Your instructions – Copy out the entire listing precisely.

Input data –
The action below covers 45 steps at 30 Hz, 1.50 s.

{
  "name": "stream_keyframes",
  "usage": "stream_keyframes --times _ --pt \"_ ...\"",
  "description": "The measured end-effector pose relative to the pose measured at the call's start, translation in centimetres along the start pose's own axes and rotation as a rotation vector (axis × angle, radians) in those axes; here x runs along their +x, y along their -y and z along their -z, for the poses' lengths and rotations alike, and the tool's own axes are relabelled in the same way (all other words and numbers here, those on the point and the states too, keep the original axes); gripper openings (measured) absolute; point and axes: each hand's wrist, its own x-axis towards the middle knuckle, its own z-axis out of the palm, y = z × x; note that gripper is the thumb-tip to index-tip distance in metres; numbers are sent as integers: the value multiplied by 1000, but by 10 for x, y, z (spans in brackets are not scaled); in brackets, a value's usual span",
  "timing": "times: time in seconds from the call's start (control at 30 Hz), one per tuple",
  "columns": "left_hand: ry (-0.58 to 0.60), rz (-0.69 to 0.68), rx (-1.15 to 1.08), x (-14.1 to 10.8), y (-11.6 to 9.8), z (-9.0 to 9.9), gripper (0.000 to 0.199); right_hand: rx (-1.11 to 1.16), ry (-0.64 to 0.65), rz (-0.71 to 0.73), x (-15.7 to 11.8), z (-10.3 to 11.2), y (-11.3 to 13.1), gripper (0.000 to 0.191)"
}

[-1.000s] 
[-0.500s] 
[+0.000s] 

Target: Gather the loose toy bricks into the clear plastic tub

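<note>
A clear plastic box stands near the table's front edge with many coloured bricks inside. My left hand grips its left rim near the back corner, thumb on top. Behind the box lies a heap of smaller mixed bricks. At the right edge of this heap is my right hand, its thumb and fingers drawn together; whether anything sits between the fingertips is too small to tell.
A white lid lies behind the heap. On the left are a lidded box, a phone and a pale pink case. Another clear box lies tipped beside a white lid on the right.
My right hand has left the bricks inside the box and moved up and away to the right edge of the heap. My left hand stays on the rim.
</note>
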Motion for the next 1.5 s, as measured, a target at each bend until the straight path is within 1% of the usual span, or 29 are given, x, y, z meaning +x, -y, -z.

Output for this exercise –
The action below covers 45 steps at 30 Hz, 1.50 s.

{
  "name": "stream_keyframes",
  "usage": "stream_keyframes --times _ --pt \"_ ...\"",
  "description": "The measured end-effector pose relative to the pose measured at the call's start, translation in centimetres along the start pose's own axes and rotation as a rotation vector (axis × angle, radians) in those axes; here x runs along their +x, y along their -y and z along their -z, for the poses' lengths and rotations alike, and the tool's own axes are relabelled in the same way (all other words and numbers here, those on the point and the states too, keep the original axes); gripper openings (measured) absolute; point and axes: each hand's wrist, its own x-axis towards the middle knuckle, its own z-axis out of the palm, y = z × x; note that gripper is the thumb-tip to index-tip distance in metres; numbers are sent as integers: the value multiplied by 1000, but by 10 for x, y, z (spans in brackets are not scaled); in brackets, a value's usual span",
  "timing": "times: time in seconds from the call's start (control at 30 Hz), one per tuple",
  "columns": "left_hand: ry (-0.58 to 0.60), rz (-0.69 to 0.68), rx (-1.15 to 1.08), x (-14.1 to 10.8), y (-11.6 to 9.8), z (-9.0 to 9.9), gripper (0.000 to 0.199); right_hand: rx (-1.11 to 1.16), ry (-0.64 to 0.65), rz (-0.71 to 0.73), x (-15.7 to 11.8), z (-10.3 to 11.2), y (-11.3 to 13.1), gripper (0.000 to 0.191)"
}

[-1.000s] 
[-0.500s] 
[+0.000s] 

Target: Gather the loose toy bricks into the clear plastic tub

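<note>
A clear plastic box stands near the table's front edge with many coloured bricks inside. My left hand grips its left rim near the back corner, thumb on top. Behind the box lies a heap of smaller mixed bricks. At the right edge of this heap is my right hand, its thumb and fingers drawn together; whether anything sits between the fingertips is too small to tell.
A white lid lies behind the heap. On the left are a lidded box, a phone and a pale pink case. Another clear box lies tipped beside a white lid on the right.
My right hand has left the bricks inside the box and moved up and away to the right edge of the heap. My left hand stays on the rim.
</note>
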Motion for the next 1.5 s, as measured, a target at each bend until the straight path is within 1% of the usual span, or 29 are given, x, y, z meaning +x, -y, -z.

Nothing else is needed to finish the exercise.